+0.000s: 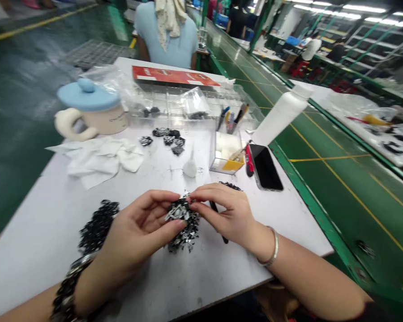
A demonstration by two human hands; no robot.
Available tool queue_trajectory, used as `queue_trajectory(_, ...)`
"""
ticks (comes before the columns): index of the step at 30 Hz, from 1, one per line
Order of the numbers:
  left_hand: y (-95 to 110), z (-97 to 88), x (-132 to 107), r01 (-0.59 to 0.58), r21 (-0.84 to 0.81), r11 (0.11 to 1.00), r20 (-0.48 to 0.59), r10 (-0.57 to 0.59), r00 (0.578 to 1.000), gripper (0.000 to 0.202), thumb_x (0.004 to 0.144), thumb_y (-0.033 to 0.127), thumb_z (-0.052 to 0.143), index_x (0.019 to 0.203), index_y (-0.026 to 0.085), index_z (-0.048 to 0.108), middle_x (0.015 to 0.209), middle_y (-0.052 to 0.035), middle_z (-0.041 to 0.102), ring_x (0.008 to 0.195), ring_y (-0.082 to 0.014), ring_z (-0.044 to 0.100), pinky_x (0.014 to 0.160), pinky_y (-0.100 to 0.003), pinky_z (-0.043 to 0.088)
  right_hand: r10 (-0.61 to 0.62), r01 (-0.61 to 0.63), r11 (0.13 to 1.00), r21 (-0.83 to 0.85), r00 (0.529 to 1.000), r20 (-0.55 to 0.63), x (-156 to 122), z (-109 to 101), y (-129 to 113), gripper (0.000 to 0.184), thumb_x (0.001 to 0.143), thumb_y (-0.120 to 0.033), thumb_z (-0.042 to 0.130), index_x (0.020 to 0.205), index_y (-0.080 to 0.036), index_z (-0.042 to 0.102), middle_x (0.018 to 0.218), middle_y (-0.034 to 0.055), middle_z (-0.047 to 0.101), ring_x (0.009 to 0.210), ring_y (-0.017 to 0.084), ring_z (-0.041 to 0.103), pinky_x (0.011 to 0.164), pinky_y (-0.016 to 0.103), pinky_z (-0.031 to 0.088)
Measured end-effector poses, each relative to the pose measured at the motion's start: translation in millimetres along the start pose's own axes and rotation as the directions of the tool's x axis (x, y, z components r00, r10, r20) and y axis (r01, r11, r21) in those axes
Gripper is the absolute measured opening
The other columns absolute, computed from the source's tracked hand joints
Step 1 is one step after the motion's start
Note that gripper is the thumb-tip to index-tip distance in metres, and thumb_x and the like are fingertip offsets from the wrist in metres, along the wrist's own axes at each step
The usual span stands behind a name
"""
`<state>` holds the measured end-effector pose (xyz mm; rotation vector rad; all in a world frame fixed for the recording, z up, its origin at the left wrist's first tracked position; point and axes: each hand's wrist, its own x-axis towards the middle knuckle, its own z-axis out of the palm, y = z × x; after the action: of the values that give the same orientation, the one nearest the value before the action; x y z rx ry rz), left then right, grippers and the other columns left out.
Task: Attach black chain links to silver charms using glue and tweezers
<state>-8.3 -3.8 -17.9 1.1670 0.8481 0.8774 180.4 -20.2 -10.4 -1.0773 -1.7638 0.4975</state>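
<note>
A black and silver beaded ornament (183, 225) is held above the white tabletop (50, 255), pinched between my left hand (137, 228) and my right hand (226, 212). Fingertips of both hands press on its upper part. A thin black tool (220, 236) shows under my right palm, and a small black beaded piece (230, 186) lies just past those fingers. A heap of black beaded strands (99, 228) lies beside my left hand. Several small black pieces (168, 137) lie farther up the table.
Around the table stand a small white glue bottle (190, 166), folded white cloth (99, 161), a blue-lidded mug (87, 107), a transparent compartment box (188, 105), a pen holder (226, 152), a phone (265, 167) and a white bottle (282, 116). A person in a light blue shirt (166, 38) sits beyond.
</note>
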Motion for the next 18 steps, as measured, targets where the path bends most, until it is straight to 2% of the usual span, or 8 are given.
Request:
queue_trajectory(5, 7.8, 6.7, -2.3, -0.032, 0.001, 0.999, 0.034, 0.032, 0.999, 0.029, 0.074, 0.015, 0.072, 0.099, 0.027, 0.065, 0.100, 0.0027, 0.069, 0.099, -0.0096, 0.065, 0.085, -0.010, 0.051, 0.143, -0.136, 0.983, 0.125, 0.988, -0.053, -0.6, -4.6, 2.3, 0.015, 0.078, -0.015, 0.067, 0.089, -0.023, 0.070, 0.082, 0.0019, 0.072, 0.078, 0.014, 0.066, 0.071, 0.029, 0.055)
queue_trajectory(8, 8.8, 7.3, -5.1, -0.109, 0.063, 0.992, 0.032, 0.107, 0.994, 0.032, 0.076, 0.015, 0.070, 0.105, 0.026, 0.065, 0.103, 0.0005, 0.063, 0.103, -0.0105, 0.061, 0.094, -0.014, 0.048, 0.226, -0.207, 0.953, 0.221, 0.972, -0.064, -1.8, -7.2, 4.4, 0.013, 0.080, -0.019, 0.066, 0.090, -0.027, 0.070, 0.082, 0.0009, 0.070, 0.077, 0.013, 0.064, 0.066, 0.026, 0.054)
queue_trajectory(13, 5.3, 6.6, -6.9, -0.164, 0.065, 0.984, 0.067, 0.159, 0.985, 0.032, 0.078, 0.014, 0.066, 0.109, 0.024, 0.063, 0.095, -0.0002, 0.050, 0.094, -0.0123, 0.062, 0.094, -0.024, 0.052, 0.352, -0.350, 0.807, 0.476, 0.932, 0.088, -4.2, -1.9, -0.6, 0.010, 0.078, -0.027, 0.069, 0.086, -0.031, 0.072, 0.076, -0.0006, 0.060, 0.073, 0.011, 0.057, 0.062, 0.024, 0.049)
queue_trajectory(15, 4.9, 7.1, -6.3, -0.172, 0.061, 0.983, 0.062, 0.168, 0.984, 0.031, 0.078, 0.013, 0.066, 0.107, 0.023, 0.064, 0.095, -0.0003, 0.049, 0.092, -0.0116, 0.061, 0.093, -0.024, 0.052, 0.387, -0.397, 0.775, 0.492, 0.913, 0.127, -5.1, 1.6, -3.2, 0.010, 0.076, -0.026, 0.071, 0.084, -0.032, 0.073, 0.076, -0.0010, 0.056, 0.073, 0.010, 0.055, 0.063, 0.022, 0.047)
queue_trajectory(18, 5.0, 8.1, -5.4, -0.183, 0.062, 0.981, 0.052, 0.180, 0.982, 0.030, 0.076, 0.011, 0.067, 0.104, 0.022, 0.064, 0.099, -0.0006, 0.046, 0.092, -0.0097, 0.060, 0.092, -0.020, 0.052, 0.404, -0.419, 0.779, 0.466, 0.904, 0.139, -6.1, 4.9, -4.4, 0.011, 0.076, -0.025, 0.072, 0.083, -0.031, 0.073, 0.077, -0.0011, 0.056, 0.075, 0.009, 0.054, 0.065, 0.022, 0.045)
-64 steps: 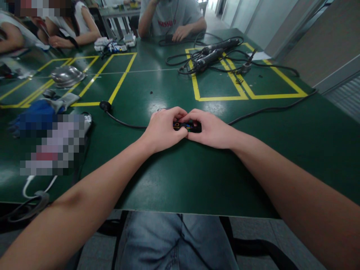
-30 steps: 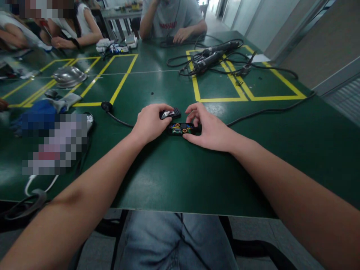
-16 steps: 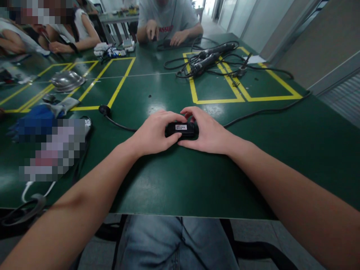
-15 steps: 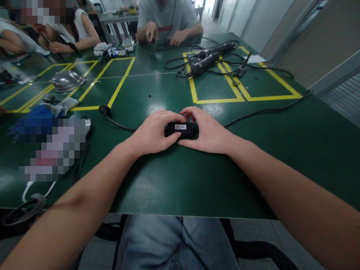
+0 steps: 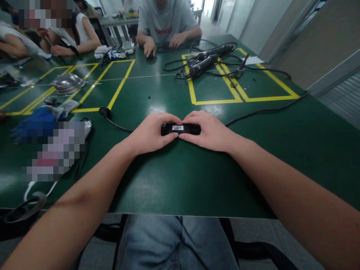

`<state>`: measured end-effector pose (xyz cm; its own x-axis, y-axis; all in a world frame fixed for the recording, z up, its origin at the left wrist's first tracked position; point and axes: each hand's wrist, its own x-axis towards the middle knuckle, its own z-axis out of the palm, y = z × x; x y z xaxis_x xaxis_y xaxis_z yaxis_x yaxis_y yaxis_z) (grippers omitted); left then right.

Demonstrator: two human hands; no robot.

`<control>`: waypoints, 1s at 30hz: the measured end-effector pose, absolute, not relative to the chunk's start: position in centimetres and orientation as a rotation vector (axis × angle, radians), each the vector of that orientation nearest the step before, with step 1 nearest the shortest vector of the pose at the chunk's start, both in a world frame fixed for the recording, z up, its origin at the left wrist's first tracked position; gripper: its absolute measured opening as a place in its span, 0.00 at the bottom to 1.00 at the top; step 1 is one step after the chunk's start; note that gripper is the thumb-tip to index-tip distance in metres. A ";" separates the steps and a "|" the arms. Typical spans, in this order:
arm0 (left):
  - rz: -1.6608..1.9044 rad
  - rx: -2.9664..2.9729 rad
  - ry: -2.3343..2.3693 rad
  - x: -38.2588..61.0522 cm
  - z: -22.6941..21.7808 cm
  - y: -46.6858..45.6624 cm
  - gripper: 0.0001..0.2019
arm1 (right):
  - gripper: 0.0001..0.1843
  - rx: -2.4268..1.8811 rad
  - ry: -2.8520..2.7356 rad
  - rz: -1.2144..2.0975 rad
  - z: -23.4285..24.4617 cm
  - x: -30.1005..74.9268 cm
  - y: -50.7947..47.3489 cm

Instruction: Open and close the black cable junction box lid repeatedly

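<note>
As both hands close on a small black case near the front edge of the green counter, the left hand takes its left end and the right hand its right end. Each grip is clamped on the case, fingers curled over the top and thumbs along the near side. The case lies flat on the counter, white label up.

A second ago the left hand held a black cover apart, just behind an open tray that showed a board with orange rings. Half a second ago the cover sat on top, with the hands looser about it. Now the board is out of sight and the fingers have drawn in from both ends. The two halves appear joined, so the closing of the case looks all but done, though whether the seam has fully seated cannot be told.

Left of the case a black cable runs off, and right of it another trails away. Beyond the case, yellow tape frames corded tools, and a person in a grey shirt sits at the far end.
</note>
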<state>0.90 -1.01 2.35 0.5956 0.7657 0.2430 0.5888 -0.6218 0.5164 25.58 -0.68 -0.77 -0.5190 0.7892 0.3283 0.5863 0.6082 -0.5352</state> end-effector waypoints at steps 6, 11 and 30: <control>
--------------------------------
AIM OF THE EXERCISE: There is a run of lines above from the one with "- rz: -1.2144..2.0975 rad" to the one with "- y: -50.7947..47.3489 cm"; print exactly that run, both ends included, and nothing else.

SOLUTION FOR THIS PROBLEM:
  - rz: -1.2144..2.0975 rad
  - z: -23.4285..24.4617 cm
  - x: -30.1005..74.9268 cm
  - y: -50.7947..47.3489 cm

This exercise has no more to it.